If that rich person worked 40 years and then started collecting at age 65, they would only get $23181/year and need to collect for a whopping 21.4 years to break even; that's age 86.4.

So, summary: "low pay" person that does all the wrong things needs to live until 79 to break even. "High pay" person who does all the right things to maximize SS payback needs to make it to 84; if they don't perfectly optimize, they'll need to live to age 86 or more.

Oh, there's more.... that SS payout will be taxed at a far higher rate for the rich person. So, they'll be another couple of years behind after losing 20 to 40% of their SS payment.

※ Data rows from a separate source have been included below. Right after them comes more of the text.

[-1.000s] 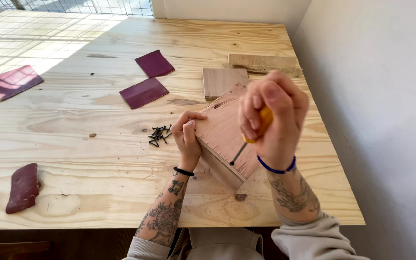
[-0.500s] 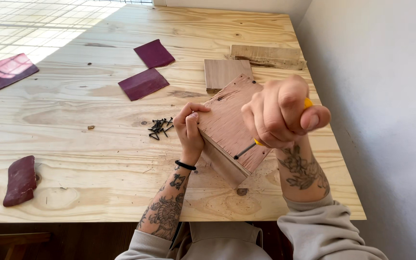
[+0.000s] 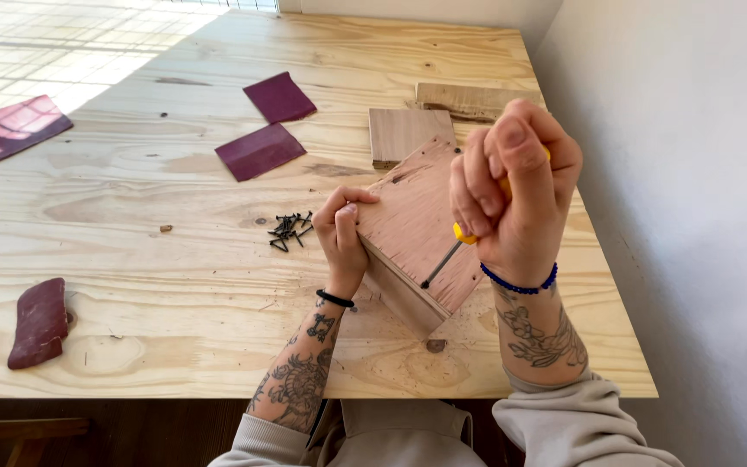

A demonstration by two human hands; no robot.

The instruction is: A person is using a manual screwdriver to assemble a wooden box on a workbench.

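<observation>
A reddish wooden box [image 3: 412,238] is held tilted on the plywood table [image 3: 175,259], one corner resting on the surface just in front of the person. It is steadied by the left hand [image 3: 341,238], whose fingers are curled over and pressed against the box's left edge, apparently so that the piece is kept from shifting. The right hand [image 3: 512,195] is closed in a fist around the yellow handle of a screwdriver [image 3: 456,246]; the thin shaft is angled down and to the left, its tip set against the top face near the lower edge of the box. The tilt appears to be chosen so that this face is presented squarely to the tool.

Just left of the left hand, within easy reach, a small heap of dark screws [image 3: 289,229] is laid out. Beyond the hands, two loose boards [image 3: 408,134] are kept near the far right edge. Two maroon sheets of sandpaper [image 3: 261,149] are seen further off to the left, another [image 3: 17,125] at the far left edge, and a worn reddish scrap [image 3: 38,320] near the front left.

The tabletop is pale, knotted plywood, brightly sunlit in barred patches at the far left. A plain white wall [image 3: 693,216] is met along the right side.
</observation>
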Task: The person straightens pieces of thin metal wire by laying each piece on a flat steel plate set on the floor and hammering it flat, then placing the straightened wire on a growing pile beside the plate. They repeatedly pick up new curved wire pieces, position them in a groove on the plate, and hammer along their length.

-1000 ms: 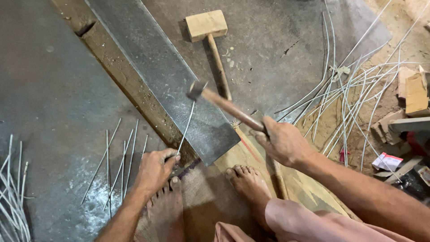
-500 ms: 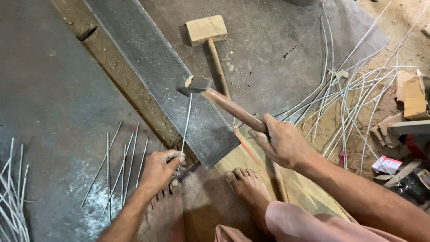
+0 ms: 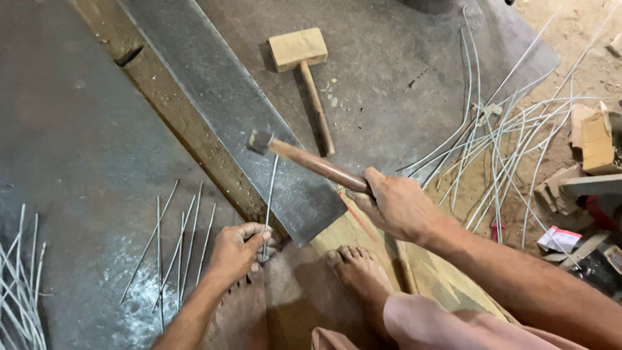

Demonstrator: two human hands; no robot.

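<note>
My right hand [image 3: 396,206] grips the wooden handle of a metal-headed hammer [image 3: 304,159]. Its head hangs over the far end of a thin metal rod [image 3: 270,194]. That rod lies along a long grey steel bar [image 3: 233,116] that runs diagonally across the floor. My left hand [image 3: 236,249] pinches the near end of the rod at the bar's lower corner. Both of my bare feet rest on the floor just below the hands.
A wooden mallet [image 3: 304,71] lies beyond the bar. Several straight rods [image 3: 175,240] lie left of my left hand, more at the far left edge [image 3: 19,291]. A tangle of bent wires [image 3: 505,142] and wood scraps [image 3: 593,136] fill the right side.
The hammer head has swung from the right of the rod across to its far tip and lifted slightly. My left hand keeps its hold on the rod.
</note>
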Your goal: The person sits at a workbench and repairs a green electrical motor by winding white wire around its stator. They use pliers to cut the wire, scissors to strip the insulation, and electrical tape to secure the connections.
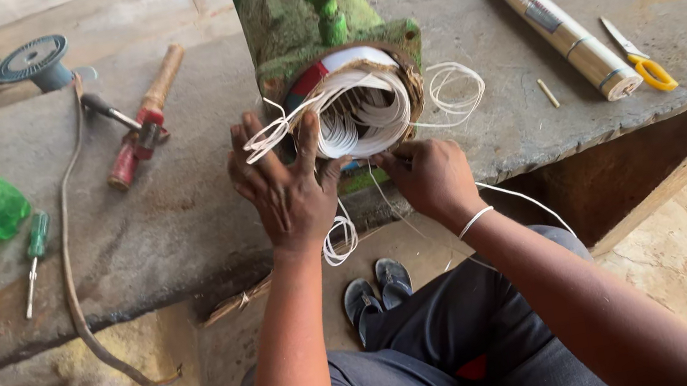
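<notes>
Grey-trousered knees and two forearms fill the near view; beyond them both hands work at the open end of a green motor housing (307, 20) lying on the stone counter (179, 201). Left hand (286, 188) lies spread, fingers open, pressing the white winding wires (362, 107) against the core. Right hand (431, 177) is closed, pinching a loose wire strand at the lower rim. Keeping the loops flat and feeding strands without kinks looks wise.

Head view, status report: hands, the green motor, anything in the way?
Left hand spread over white wire loops at rusty green motor housing. Right hand pinching strands below. Loose white wire coil alongside on grey stone bench.
</notes>
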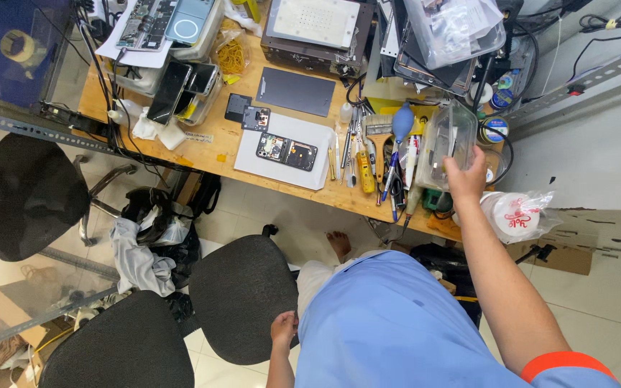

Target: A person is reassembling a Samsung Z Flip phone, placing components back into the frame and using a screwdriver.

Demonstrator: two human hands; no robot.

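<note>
Pale floor tiles run under everything, with a black stool [242,294] pulled up closest to the person in the blue top. Their left hand [283,329] hangs low at the stool's edge, fingers loosely curled and touching the seat rim, clamped on nothing as far as I can see.

Further out, the right hand [466,176] is stretched to the right end of the wooden bench [203,147] and has its fingers closed around the near end of a clear plastic box [445,140], which stands tilted among the clutter. Just beside it to the right lies a bagged white roll [515,215].

Left of the box is a row of hand tools [379,158], brushes, tweezers and a blue air blower. Beyond those, on a white mat [285,151], lies an opened phone [287,151] with its back off and insides bare; neither hand is near it, so I judge the repair is paused mid-way, with the phone yet to be closed. At the far edge sits a grey machine [314,32].
</note>
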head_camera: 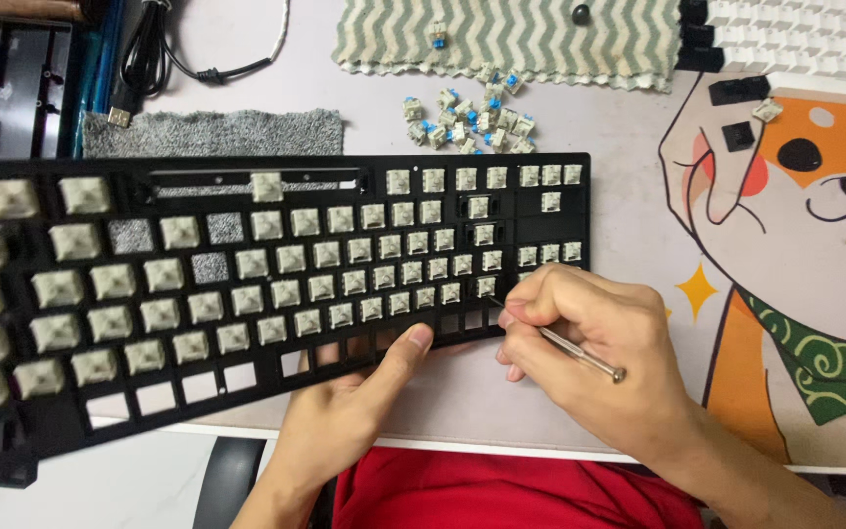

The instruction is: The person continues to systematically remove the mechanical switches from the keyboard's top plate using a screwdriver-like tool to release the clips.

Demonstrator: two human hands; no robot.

Here's a basic overview...
• You pay into the system at 6.2% rate. Your employer matches at 6.2% also. If you are an independent contractor, you pay the full 12.4% rate on your income.
• It's basically a flat tax (with a cap), so you don't bother about how much you pay in; instead, you just look at the income you were taxed on. i.e.: Instead of saying "I paid in $12.4k this year" you say "I paid SS on $100k of income."
• You convert all the yearly incomes to an inflation-adjusted value. (So when you were taxed on $40k income back in 1985, that actually counts as $110k or something now.)
• When you retire, you look at the 35 highest inflation-adjusted years. Compute the average of all those years.
• You then compute your payout based on that 35-year average. THAT PAYOUT COMPETITION IS HIGHLY PROGRESSIVE (see below)
• Then, depending on how old you are when you retire, you get that whole amount until you die, or, if you retire "early" you get a reduced amount until you die. Those payments are also indexed to inflation.

The ENORMOUS helper for poor people is that the payout competition is scaled...
For the average yearly taxed income between $0 and $9912, you receive 90% of that annually.
For the average yearly taxed income between $9912 and $59760, you receive only 32% annually.
Above $59760 you receive a piddling 15%.

Retirement age is a bit complicated (and keeps shifting), but suppose someone retiring at age 70 gets full benefit but someone retiring at age 65 gets oly 75% of their benefit.
7   Ceffer   ignore (4)   2019 Dec 3, 8:00pm     ↓ dislike (0)   quote   flag        

That, too. The lesser pay ins get proportionately more than the higher pay ins, so there is already wealth distribution downward in the system.